This map shows the Western Russian region. In the top left is the Baltic Sea surrounded by Finland, Russia, Lithuania, and Poland. At the bottom of the map is the Black Sea and the Sea of Azov. The whole right half of the map is Russia, with some rivers labeled and the cities of Kharkov and Stalingrad in the south. The city of Moscow is in the middle along with Gorky, and Onega and Archangel at the top of the map, along the White Sea. There are three gray arrows coming out of the south of Finland going three directions into Russia. There are three gray arrows coming out of the east side of Lithuania going into Russia and White Russia. There are two gray arrows coming out of White Russia on the east going into Russia. There are 2 gray arrows pointing south, coming out of the south of Poland and pointing toward Ukraine, running along the bottom left of the map. There is a gray arrow from the bottom right corner of the map showing the 11A and Romanian Army advancing toward the cities of Odessa and Kishinev. There is a small gray arrow coming from Kiev (which is located in the middle bottom of the map) going toward Russia. There are two white arrows coming toward Moscow (one from the west and one from the north) and one white arrow pointing out of Moscow (going toward the east). There is a white arrow pointing north toward Leningrad, and one pointing north toward Onega.
Figure 13.10 The goal of Hitler’s Operation Barbarossa was the invasion of the Soviet Union. The arrows show the routes taken by the invading German army (field armies and Panzer groups) and its allies as they moved to capture major Soviet cities such as Leningrad and Moscow and to gain control of ports on the Black Sea. (credit: modification of work “Operation Barbarossa corrected border” by U.S. Army/Wikimedia Commons, Public Domain)

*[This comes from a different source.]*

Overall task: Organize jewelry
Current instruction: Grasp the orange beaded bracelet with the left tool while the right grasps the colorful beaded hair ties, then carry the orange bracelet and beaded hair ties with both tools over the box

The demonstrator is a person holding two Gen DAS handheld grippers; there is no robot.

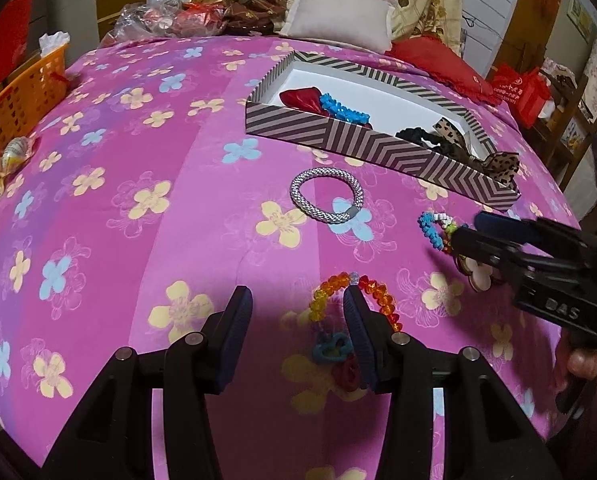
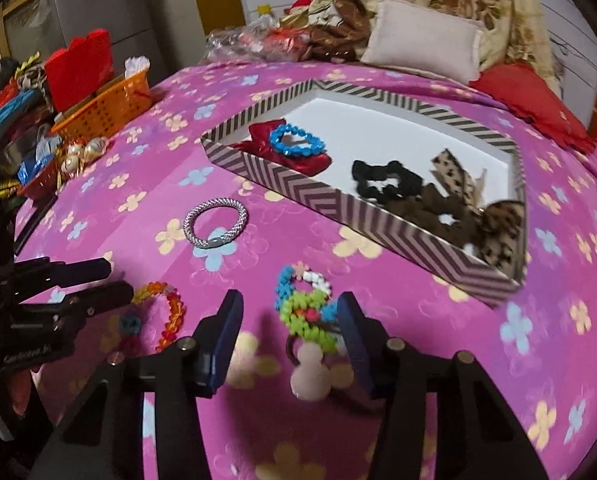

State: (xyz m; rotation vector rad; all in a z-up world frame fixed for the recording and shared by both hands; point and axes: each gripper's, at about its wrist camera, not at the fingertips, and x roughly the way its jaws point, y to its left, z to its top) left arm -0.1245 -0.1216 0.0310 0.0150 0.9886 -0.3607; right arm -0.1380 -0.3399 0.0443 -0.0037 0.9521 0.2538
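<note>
Three loose pieces on the bed [image 1: 138, 152], none boxed yet. Left to right in the left wrist view: silver bracelet [image 1: 326, 196] lying flat, well clear of both claws, just short of the striped box [image 1: 362, 142]. Then the orange bead bracelet [image 1: 352, 300], with a blue heart charm at its near end. Then the multicolour bead bracelet [image 1: 438, 230] at the right.

Left claw [image 1: 298, 300]: fingers apart, nothing clamped. Its right finger sits inside or over the orange loop, left finger well outside it on bare cover. So the loop lies off to the claw's right, not centred between the fingers.

Right claw [image 2: 290, 308]: fingers apart, straddling the multicolour bracelet and the pale flower charm [image 2: 312, 376] below it. Right pad looks close to or touching the green beads; left pad clearly off. Not clamped as far as I can tell.

Key relation: the multicolour piece is already between the right fingers, its long axis running roughly along the pointing direction. Right hand looks nearer a grasp than left. Box lies ahead and to the right of it, already holding the blue bracelet [image 2: 296, 140] and hair ties.
</note>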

In the first two days of the campaign, two thousand Soviet planes were destroyed on the ground. The speed of the German attack was greater than anticipated, and within weeks, Belorussia, Lithuania, Latvia, and Estonia had been occupied by the German army, which was called the Wehrmacht (“defense power”). By August, the Germans had captured Kyiv, an industrial center that contained a large portion of the Soviet economic infrastructure at that time. By November, Hitler had gone farther into Russia than Napoleon had. The German army stood at the gates of Leningrad, on the outskirts of Moscow, and on the Don River. Of the 4.5 million troops with which the Soviets had begun, 2.5 to 3 million were lost; of their fifteen thousand tanks, only seven hundred were left. Moscow was in panic, and a German victory seemed imminent.

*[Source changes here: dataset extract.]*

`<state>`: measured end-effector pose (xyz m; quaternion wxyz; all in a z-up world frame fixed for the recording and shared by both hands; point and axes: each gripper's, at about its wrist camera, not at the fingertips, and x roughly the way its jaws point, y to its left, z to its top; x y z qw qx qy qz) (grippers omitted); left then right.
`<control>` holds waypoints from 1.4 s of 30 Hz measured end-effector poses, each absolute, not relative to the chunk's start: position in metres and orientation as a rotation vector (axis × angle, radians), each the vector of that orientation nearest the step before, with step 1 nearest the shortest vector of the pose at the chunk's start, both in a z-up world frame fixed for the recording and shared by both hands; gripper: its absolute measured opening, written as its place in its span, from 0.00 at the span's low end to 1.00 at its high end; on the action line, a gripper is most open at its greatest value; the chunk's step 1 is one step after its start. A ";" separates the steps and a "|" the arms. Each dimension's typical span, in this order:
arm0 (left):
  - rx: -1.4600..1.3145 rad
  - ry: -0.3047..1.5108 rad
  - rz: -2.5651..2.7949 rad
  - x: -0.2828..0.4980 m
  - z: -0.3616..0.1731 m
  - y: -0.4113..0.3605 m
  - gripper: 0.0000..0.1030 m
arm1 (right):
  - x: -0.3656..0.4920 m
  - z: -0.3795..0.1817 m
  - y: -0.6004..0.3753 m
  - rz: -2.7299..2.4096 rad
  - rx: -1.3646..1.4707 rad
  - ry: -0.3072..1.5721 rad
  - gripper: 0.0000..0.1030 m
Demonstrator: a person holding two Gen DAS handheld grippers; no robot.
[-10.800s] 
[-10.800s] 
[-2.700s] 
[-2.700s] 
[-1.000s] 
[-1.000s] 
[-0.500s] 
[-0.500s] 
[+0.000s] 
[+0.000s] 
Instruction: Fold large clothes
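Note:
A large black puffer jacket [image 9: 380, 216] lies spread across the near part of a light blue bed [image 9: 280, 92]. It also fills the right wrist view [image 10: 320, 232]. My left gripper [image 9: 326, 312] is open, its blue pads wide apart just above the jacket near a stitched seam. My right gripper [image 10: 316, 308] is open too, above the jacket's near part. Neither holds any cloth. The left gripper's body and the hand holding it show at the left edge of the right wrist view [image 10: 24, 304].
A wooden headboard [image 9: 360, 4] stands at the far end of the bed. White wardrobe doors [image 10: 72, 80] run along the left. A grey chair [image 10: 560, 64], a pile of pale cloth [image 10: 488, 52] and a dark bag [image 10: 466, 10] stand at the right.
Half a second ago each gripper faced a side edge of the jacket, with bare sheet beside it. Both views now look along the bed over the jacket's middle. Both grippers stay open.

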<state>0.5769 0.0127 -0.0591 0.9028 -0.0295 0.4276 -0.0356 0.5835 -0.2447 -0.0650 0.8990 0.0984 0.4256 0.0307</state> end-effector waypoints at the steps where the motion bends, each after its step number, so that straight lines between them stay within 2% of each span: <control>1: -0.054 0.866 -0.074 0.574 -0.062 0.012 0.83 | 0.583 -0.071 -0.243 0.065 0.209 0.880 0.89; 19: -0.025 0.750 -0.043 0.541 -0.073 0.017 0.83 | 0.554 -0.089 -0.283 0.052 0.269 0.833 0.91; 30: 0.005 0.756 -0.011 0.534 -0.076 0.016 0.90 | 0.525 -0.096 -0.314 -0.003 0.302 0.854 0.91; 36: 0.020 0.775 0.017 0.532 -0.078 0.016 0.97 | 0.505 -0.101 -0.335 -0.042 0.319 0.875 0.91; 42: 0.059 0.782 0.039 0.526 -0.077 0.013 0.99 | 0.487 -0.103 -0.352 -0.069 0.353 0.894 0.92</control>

But serious problems arose that came back to haunt the Germans. The speed of the advance had strained the delivery of supplies. The force advancing on Moscow needed nearly thirty train shipments of fuel each day to maintain its pace, but by November, it was receiving only three. In August, a shortage of clean water had spread dysentery and cholera among the troops. When the late summer rains came, German soldiers found that they could neither drive fast (because of mud) nor keep themselves and their equipment dry. Once the Russian winter began, it became so cold that bread rations froze and had to be chopped into portions with axes.

The siege of Leningrad lasted 872 days and was one of the longest and deadliest in world history. In early 1942, nearly 100,000 people in the city starved to death each month, and some of the remaining residents resorted to cannibalism to survive. Overall, a million and a half people perished. Facing this, Stalin seems to have momentarily faltered. By the end of 1941, his head of security was instructed to send feelers to the Germans through the Bulgarian ambassador to Moscow, broaching the possibility of peace.

Link to Learning

Read some excerpts from the diaries of Leningraders during the siege of 1941–1944 in “Voices of War: Memories from the Siege of Leningrad” (presented by Russia Beyond).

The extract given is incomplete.